* THE TASK *
Wherever "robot" appears in the records below, copy the line that holds it.

* RECORD EXTRACTS *

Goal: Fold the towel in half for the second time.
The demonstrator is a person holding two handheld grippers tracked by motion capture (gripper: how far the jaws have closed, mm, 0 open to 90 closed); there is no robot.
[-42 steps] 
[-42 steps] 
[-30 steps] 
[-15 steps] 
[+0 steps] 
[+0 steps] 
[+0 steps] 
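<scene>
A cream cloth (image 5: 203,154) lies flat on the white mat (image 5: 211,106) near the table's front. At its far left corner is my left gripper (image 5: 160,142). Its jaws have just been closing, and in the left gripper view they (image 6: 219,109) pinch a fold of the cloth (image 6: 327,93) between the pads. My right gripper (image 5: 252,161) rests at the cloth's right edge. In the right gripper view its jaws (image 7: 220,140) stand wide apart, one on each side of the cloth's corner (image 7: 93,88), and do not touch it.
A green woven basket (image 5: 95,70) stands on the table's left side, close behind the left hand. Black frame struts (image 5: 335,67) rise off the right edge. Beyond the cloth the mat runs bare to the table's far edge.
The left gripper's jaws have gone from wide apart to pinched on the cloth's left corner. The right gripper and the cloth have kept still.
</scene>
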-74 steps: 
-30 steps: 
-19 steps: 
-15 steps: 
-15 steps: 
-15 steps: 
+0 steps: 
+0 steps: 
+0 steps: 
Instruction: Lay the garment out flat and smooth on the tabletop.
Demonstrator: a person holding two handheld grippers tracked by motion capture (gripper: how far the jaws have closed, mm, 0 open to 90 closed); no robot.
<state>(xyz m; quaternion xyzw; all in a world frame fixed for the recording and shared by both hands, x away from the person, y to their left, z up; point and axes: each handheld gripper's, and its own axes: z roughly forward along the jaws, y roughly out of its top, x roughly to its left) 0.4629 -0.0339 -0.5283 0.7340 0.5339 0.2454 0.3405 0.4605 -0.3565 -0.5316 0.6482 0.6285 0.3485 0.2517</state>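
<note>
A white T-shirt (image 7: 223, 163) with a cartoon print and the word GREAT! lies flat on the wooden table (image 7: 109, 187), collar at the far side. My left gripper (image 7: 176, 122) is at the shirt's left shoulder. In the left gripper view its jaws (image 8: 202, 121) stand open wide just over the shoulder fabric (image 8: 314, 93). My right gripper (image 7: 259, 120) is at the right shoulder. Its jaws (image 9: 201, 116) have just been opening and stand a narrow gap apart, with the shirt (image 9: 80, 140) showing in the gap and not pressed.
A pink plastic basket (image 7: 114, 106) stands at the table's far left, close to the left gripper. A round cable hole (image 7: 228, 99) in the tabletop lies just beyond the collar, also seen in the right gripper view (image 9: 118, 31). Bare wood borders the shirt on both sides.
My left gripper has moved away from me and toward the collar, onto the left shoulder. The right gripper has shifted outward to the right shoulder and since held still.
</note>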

* RESULT OF THIS TASK *
The demonstrator is a person holding two handheld grippers tracked by motion capture (gripper: how far the jaws have closed, mm, 0 open to 90 closed); there is no robot.
Demonstrator: a person holding two handheld grippers tracked by motion capture (gripper: how far the jaws have closed, mm, 0 open to 90 closed); no robot.

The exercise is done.